• _TASK DESCRIPTION_
When you transcribe the entries below, begin at their first line and stop after the line containing "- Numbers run"; pictures stay out.

======== GIVEN DATA ========

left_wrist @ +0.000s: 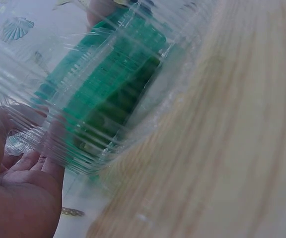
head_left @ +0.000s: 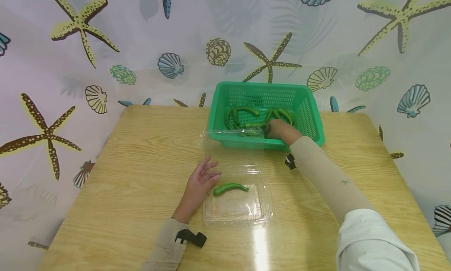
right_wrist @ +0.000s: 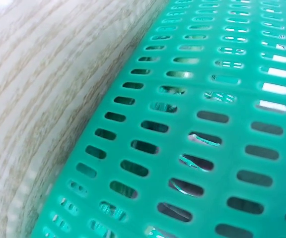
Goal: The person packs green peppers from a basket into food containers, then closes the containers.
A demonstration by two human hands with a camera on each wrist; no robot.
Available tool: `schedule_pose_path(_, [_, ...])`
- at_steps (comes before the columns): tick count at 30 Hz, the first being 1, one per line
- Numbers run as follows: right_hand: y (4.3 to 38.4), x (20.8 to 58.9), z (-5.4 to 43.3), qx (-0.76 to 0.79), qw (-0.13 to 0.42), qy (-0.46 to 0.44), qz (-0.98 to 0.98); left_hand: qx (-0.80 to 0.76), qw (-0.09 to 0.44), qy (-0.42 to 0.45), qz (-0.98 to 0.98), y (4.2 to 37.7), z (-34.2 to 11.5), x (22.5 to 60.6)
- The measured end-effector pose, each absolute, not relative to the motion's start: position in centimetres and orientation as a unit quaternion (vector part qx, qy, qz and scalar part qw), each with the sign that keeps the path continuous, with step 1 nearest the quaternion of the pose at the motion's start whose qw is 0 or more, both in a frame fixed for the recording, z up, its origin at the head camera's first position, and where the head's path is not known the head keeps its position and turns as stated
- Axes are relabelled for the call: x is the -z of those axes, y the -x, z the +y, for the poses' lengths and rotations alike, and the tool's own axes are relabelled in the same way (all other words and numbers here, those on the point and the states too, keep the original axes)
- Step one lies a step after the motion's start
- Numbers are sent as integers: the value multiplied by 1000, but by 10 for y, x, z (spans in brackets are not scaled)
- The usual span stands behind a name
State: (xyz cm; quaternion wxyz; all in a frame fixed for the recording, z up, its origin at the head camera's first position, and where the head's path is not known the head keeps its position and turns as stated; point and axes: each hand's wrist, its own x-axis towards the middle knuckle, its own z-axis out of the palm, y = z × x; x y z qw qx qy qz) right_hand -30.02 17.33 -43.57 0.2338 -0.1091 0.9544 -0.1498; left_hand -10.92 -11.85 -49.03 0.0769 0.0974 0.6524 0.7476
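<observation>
Nearest lies the shallow base of a clear, hinged plastic clamshell container [head_left: 208,212], which serves here as landmark; a single glossy, slightly curved green pepper [head_left: 230,186] rests inside it, toward its far left. At the container's left edge is the left hand [head_left: 198,186], fingers loosely extended and parted, touching the plastic without closing round it. The left wrist view adds the container's ribbed, transparent wall, with dark green showing through it, detail that the head view reduces to a faint outline. Beyond the base, its transparent lid [head_left: 232,155] is raised, overlapping the front of a rectangular green plastic mesh basket [head_left: 260,84]. Within this basket, farther off than the container, lie several more green peppers [head_left: 248,111]. The right hand [head_left: 282,130] reaches in over its near side; the fingertips are hidden, and whether they grip a pepper cannot be told. The right wrist view shows instead the basket's slotted outer wall beside the pale wood-grain table [head_left: 148,177]. Farthest, behind both vessels, hangs a white cloth printed with starfish and shells [head_left: 141,28].
</observation>
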Motion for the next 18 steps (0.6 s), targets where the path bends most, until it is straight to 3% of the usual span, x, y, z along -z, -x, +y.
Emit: schedule_pose_path(18, [303,434,174,158,112,110,975,-750,51,-110,651,117,-118,516])
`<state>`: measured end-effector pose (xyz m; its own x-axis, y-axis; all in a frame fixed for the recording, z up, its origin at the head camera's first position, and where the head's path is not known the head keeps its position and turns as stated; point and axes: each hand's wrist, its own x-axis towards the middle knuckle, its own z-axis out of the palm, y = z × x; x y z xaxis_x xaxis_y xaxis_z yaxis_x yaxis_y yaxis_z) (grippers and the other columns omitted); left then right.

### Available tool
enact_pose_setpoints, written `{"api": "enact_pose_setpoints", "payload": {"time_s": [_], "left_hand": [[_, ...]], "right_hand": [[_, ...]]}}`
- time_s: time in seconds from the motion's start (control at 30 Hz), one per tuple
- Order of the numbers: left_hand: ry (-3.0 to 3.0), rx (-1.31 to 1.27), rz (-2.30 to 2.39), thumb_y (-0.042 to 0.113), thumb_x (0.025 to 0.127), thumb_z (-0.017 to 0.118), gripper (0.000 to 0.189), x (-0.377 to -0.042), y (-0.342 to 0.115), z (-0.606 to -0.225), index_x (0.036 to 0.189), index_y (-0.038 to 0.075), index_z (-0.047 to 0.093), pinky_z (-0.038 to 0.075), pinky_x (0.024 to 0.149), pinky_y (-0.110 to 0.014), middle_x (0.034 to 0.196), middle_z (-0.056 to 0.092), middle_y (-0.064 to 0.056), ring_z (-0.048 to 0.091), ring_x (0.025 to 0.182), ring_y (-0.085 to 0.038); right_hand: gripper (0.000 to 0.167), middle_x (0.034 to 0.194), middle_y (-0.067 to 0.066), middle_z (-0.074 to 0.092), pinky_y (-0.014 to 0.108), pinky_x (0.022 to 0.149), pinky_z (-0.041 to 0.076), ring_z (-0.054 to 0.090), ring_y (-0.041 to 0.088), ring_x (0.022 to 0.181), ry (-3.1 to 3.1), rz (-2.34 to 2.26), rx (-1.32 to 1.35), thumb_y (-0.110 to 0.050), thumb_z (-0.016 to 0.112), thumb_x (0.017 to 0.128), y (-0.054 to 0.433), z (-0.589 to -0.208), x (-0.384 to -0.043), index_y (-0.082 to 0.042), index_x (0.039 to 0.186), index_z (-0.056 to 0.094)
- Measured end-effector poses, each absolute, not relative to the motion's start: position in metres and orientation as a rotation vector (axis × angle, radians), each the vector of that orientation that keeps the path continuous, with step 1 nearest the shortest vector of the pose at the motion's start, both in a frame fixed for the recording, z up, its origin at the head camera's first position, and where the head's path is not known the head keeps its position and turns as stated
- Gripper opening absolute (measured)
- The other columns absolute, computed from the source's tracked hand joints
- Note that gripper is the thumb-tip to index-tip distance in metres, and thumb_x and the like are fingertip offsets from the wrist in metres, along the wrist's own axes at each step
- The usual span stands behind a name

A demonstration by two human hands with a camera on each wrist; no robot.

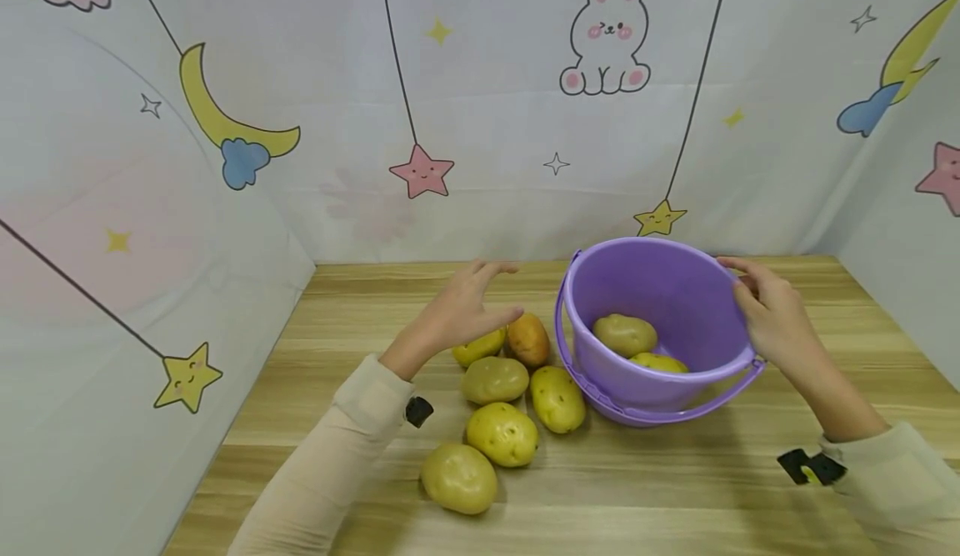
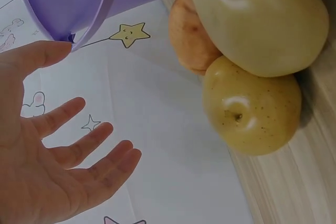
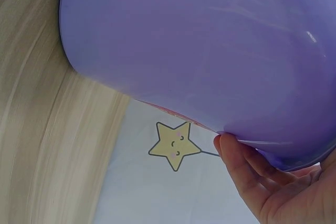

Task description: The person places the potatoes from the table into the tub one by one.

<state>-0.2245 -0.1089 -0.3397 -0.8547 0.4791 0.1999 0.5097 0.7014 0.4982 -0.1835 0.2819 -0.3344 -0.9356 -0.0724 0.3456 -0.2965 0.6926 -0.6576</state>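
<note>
The right hand (image 1: 780,310) grips the right rim of a purple bucket (image 1: 652,385), thumb at the inside and fingers around the outside in the head view. The bucket tilts toward the head camera, and two potatoes (image 1: 625,335) show inside it. To its left the left hand (image 1: 468,306) hovers with spread fingers, holding nothing. Below that hand lie a yellow potato (image 1: 480,348), partly hidden, an orange-brown potato (image 1: 528,340) and a dull tan potato (image 1: 495,380). In the right wrist view, the right fingers (image 3: 239,161) curl at the bucket's edge.
More yellow potatoes (image 1: 502,434) lie on the wood-grain table (image 1: 637,498) toward the near side, left of the bucket. The bucket's purple handle (image 1: 675,416) hangs down its front. A white cloth (image 1: 495,106) with cartoon prints walls the back and sides.
</note>
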Motion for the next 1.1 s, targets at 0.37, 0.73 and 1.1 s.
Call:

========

• _ANSWER FOR THIS EXERCISE_
left_wrist @ +0.000s: 
head_left @ +0.000s: 
right_wrist @ +0.000s: 
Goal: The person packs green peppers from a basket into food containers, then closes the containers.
A demonstration by two human hands with a camera on each wrist; no robot.
Available tool: `schedule_pose_path(_, [_, ...])`
- at_steps (comes before the columns): tick count at 30 Hz, the first being 1, one per line
- Numbers run as follows: right_hand: y (4.3 to 38.4), x (20.8 to 58.9), z (-5.4 to 43.3), qx (-0.76 to 0.79), qw (-0.13 to 0.42), qy (-0.46 to 0.44), qz (-0.98 to 0.98); left_hand: qx (-0.80 to 0.76), qw (-0.09 to 0.44), qy (-0.42 to 0.45), qz (-0.98 to 0.98), y (4.2 to 37.7), z (-34.2 to 11.5), x (22.5 to 60.6)

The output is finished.